Wyndham currently operates or franchises eight brands consisting of 8,100 hotels, and all of them will be under the Wyndham Hotels Group umbrella by the middle of next year. Once the company’s hotel and timeshare businesses have finished separating they are expected to form license agreements allowing them to jointly run loyalty programs under Wyndham Rewards, as well as cross sell properties under the same distribution system.
Meanwhile, Wyndham has some decision-making to sort out as the corporate names of both entities have yet to be decided. However, the leadership for both companies have been decided, with Geoff Ballotti, current president and CEO of Wyndham Hotel Group, retaining his position after the spinoff and heading the new company. Michael Brown, current CEO of Wyndham Vacation Ownership, will be president and CEO of Wyndham’s timeshare company, while Stephen Holmes, current chairman and CEO of Wyndham Worldwide, will become non-executive chairman of the boards for both companies.

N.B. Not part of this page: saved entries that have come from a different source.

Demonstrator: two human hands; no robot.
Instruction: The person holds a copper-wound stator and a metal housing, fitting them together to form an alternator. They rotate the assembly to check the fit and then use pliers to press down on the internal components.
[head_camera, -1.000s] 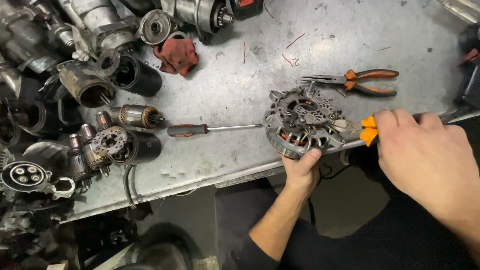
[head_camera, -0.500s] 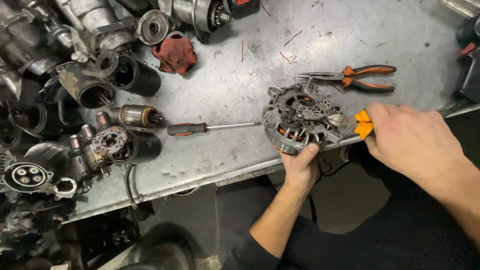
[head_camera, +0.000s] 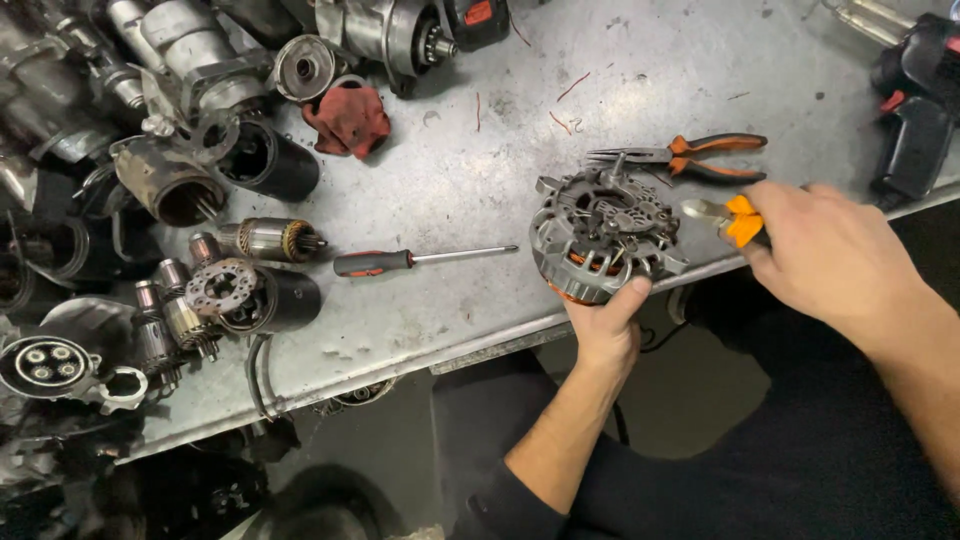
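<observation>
My left hand (head_camera: 605, 325) grips a round grey alternator housing (head_camera: 600, 235) with copper windings showing, holding it at the front edge of the metal bench (head_camera: 470, 170). My right hand (head_camera: 830, 255) holds a small cutter with orange handles (head_camera: 730, 218), its metal jaws pointing at the housing's right side. A screwdriver with a black and red handle (head_camera: 410, 260) lies on the bench left of the housing. Long-nose pliers with orange and black handles (head_camera: 690, 155) lie just behind it.
Starter motors, armatures and housings (head_camera: 200, 180) crowd the bench's left side and back. A red rag (head_camera: 347, 118) lies near them. A black power tool (head_camera: 915, 110) sits at the right edge. Bits of red wire are scattered on the bench.
My right hand has brought the orange-handled cutter closer to the housing's right side. My left hand has tilted and shifted the housing slightly.
</observation>
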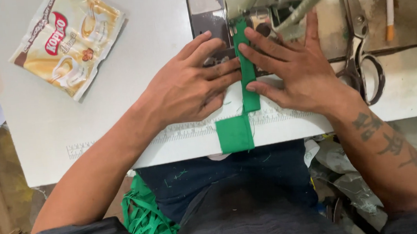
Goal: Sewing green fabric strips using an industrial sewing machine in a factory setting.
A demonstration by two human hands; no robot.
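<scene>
Both forearms reach forward from the lower corners and angle inward, so the hands lie close together, palms down. The left hand [189,84] lies flat with its fingers [215,68] spread and pointing up and to the right, the fingertips nearly meeting the other hand. The right hand [295,70] is also flat, its fingers [257,41] splayed toward the upper left, the thumb stretched low and leftward. The right forearm carries dark tattoo marks. Both wrists are straight, neither hand curled in a grasp.
</scene>
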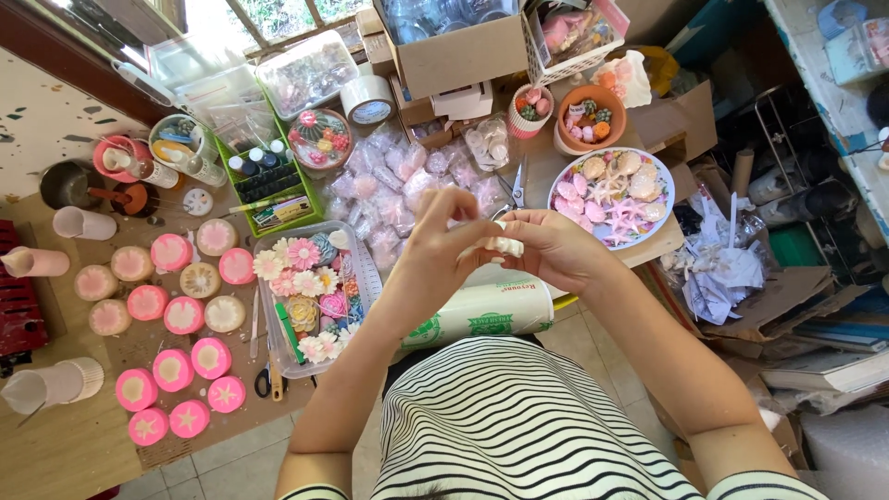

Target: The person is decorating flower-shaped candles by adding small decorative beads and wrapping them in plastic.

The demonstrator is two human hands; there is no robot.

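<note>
Two hands meet just above the white roll (477,313). The left hand (443,243) and right hand (556,245) pinch a small white piece (507,246) together, fingers tight, so it stays steady between them.

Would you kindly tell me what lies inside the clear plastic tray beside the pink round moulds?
The clear plastic tray holds flower-shaped pieces in pink, white and yellow, plus a green stick. Whatever lies beneath them is covered.

A home craft workshop: pink moulds (172,369), a tray of cast flowers (310,292), cardboard boxes (460,51) crowd the table (65,444)
</note>
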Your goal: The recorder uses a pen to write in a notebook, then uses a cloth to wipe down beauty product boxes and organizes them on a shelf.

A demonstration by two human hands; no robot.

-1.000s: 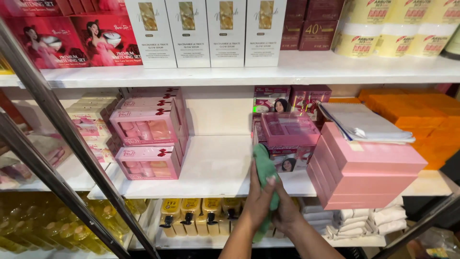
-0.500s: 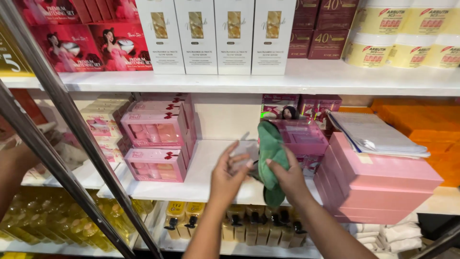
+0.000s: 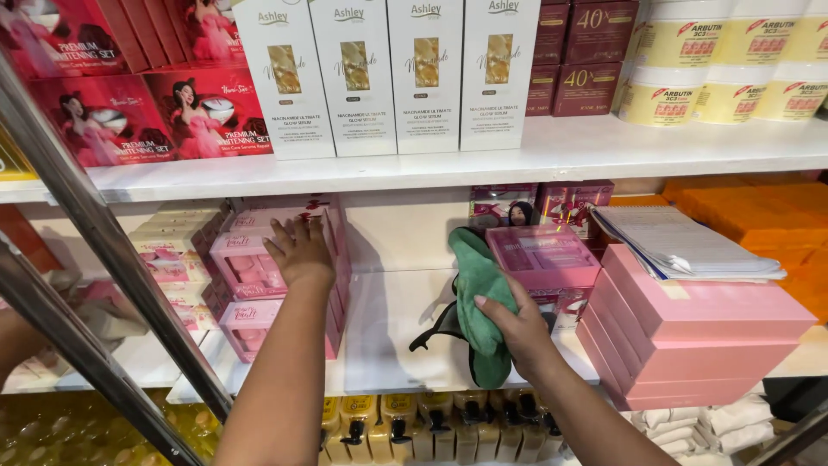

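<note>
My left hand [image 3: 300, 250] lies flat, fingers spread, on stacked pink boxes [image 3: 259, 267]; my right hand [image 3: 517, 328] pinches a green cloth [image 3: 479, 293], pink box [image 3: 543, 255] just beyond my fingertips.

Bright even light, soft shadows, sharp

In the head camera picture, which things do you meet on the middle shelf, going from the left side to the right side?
Stack of pink gift boxes with the left hand on it → green cloth held by the right hand → pink box with clear lid → stack of plain pink boxes with papers on top → orange packs.
</note>
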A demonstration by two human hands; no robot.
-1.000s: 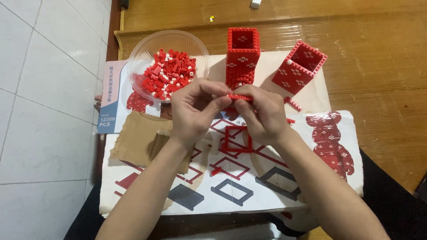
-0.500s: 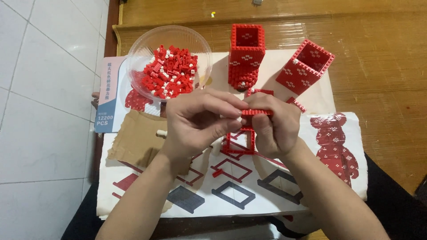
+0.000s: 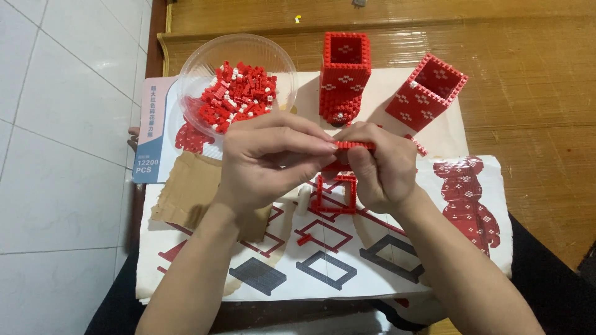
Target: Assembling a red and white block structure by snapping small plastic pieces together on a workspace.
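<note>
My left hand (image 3: 267, 164) and my right hand (image 3: 379, 167) meet above the printed instruction sheet (image 3: 323, 267), both pinching a thin red strip of small bricks (image 3: 355, 145) between fingertips. Just below the hands a red open square frame of bricks (image 3: 335, 195) lies on the sheet. A clear plastic bowl (image 3: 205, 62) with several loose red and white bricks (image 3: 239, 93) sits up left. A tall red hollow brick tower (image 3: 344, 74) stands behind the hands, and a second hollow red block (image 3: 425, 93) leans to the right.
A torn piece of brown cardboard (image 3: 186, 192) lies left of the hands. A flat box (image 3: 152, 130) lies under the bowl. The sheet shows a printed red bear figure (image 3: 465, 198). The wooden table (image 3: 534, 93) extends right; white floor tiles (image 3: 62, 155) are at left.
Both hands have stayed joined on the red strip, shifting slightly lower and nearer over the sheet. The fingers of the left hand now lie flatter over the strip.
</note>
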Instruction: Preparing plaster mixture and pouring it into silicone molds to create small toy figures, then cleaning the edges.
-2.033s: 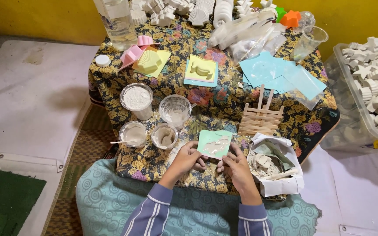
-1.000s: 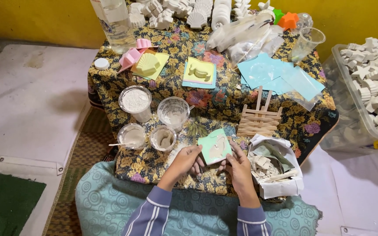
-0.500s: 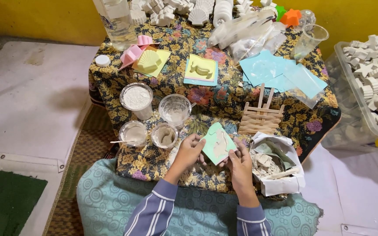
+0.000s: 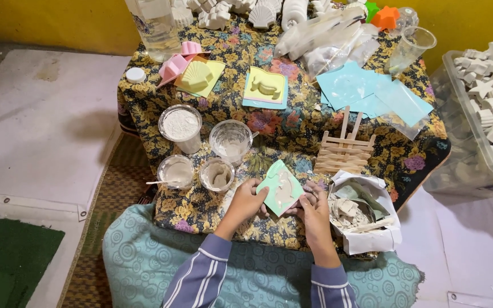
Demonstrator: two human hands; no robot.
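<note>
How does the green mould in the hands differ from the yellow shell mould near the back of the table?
The green mould is held tilted between the left hand and right hand; the yellow shell mould lies flat on the floral tablecloth, untouched. The green mould shows a pale curved cast; the yellow mould shows a ribbed fan shell. Both are square, pastel sheet moulds.

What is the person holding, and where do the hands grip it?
A square light-green mould with a white cast in it, tilted. The left hand grips its left edge, the right hand its lower right edge.
</note>
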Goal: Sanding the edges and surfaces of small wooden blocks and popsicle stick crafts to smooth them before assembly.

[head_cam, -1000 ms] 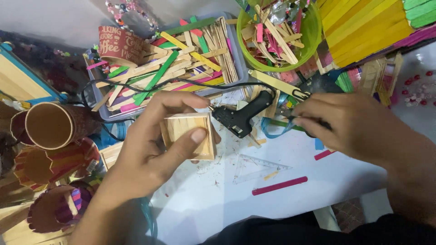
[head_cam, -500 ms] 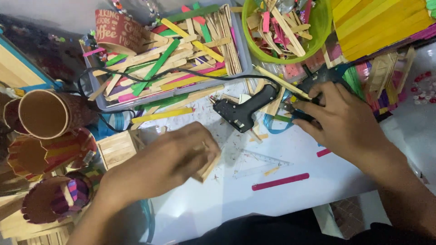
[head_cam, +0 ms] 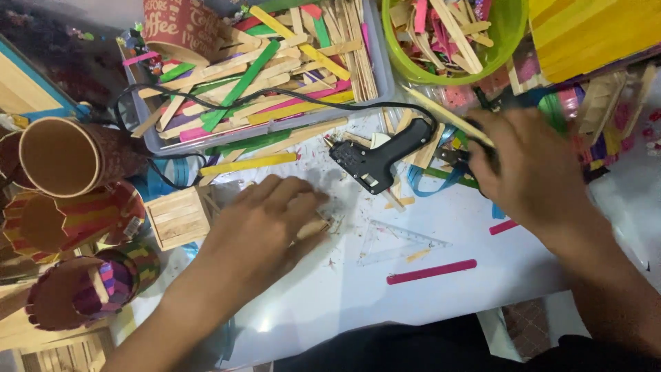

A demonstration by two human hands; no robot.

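Below the clear tray of craft sticks (head_cam: pixel 268 76), the left hand (head_cam: pixel 265 224) lies palm down on the white table (head_cam: pixel 330 296), fingers curled over a small wooden piece (head_cam: pixel 315 228) of which only one pale end shows at the thumb side. Its long axis appears to run left to right, though the hand covers most of it. A small stick-built box (head_cam: pixel 177 218) sits just beside that hand, to its left. The right hand (head_cam: pixel 533 172) is closed around a plain stick (head_cam: pixel 447 116) that slants up-left, near the black glue gun (head_cam: pixel 377 156), which lies between the two hands. Right fingertips are blurred.
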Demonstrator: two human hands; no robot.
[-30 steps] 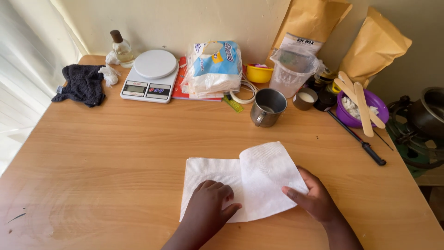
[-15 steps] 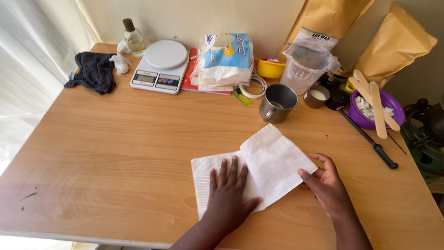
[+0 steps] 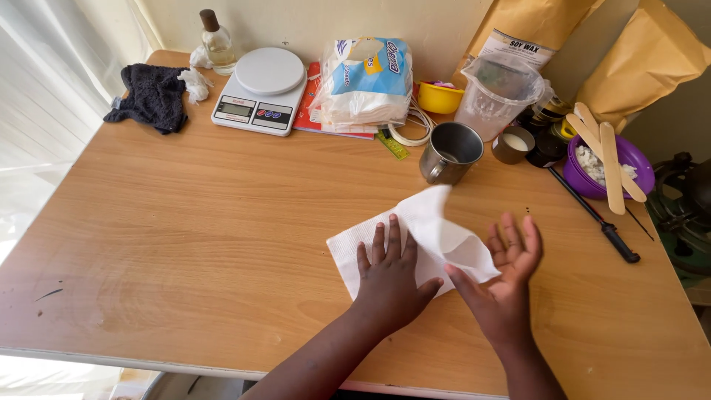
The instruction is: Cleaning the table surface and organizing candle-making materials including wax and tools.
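The left hand (image 3: 390, 278) lies flat, fingers spread, on a white paper napkin (image 3: 415, 241) near the wooden table's (image 3: 185, 222) front edge. The right hand (image 3: 503, 278), fingers wide, lifts the napkin's right flap with its thumb, below a metal mug (image 3: 449, 152).

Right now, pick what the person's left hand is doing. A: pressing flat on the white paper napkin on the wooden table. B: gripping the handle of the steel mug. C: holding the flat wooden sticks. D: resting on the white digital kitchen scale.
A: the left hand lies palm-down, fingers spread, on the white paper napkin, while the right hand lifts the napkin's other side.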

“After a comprehensive review process, the board of directors has determined that a spin-off of the hotel business and the combination of Wyndham Vacation Ownership with RCI is the best structure to unlock shareholder value and enable strong growth across the businesses,” Holmes said in a statement. “We will work with the leadership of our European rental organizations, which have outstanding brands in their regional markets, to explore options to fully realize their future growth potential.”
Spinning Into Control
This year's Q2 results have generated a lot of talk around hotels spinning off one business from another, with La Quinta revealing its aspirations to return to its roots as a REIT through its own spinoff. Separating hotel and time share businesses have become a trendy thing for hotel companies to do over the past few years, specifically, with Wyndham following similar moves from Hilton, Marriott and Starwood.
At first blush it would seem these companies are trying to get out in front eyes normally reserved for Airbnb, but in Wyndham’s recent Q2 results the company showed off major growth in its timeshare business, which consists of more than 220 properties across the globe and grew 6 percent to $750 million. RCI alone commands 4,300 properties of its own, and will also be counted in the spinoff. Overall, revenues in the Wyndham Destination Network reached $405 million in Q2 2017 compared to $384 million in the same period last year, an increase of 5 percent.
Comparatively, Wyndham’s hotel group reported revenues were $345 million in Q2 2017, compared to $334 million in Q2 2016 — a modest gain but, not a loss. Second-quarter domestic revenue per available room for hotels was up 2.8 percent compared to the same period last year, while global RevPAR was up 3.3 percent. In terms of development, Wyndham’s system currently consists of 705,700 rooms, a 3.3 percent net room increase compared to Q2 2016, while the company’s development pipeline was up 18 percent year-over-year with nearly 1,230 hotels, 57 percent of which were international and 67 percent were new builds.
The spinoff isn’t the only aspect of Wyndham’s timeshare business that is going through changes, with RCI acquiring London startup Love Home Swap at the tail end of July. The startup was acquired for $53 million in cash, and allows travelers to book time to stay in other people’s homes while simultaneously listing their own properties for potential bookings.
The deal draws comparisons to Accor’s purchase of Onefinestay in 2016 as more hotel companies look for avenues to profit from the sharing economy. Currently, hotel companies have looked for differentiation as they test the waters of the sharing economy, with Onefinestay focusing on higher-end properties while Love Home Swap comes packaged with a home-trading conceit, but according to Gordon Gurnik, president of RCI, this venture is not something the company would have been bashful about trying in the past.
“Since first pioneering the vacation exchange concept more than 40 years ago, RCI has continually found new ways to evolve and grow its own business while also propelling the exchange industry further,” Gurnik said in a statement. “Through this acquisition we expand the exchange options we offer travelers and strengthen our footprint in key growth markets across the globe.”
Airbnb is currently valued at $31 billion, so hotels have their ears to the ground looking for the next big startup that can compete with the home sharing giant, or at least put up a fight. Regardless, Wyndham is calling for a strong end of the year, forecasting revenues of approximately $5.80 billion to $5.95 billion, as well as adjusted net income of $631 million to $652 million.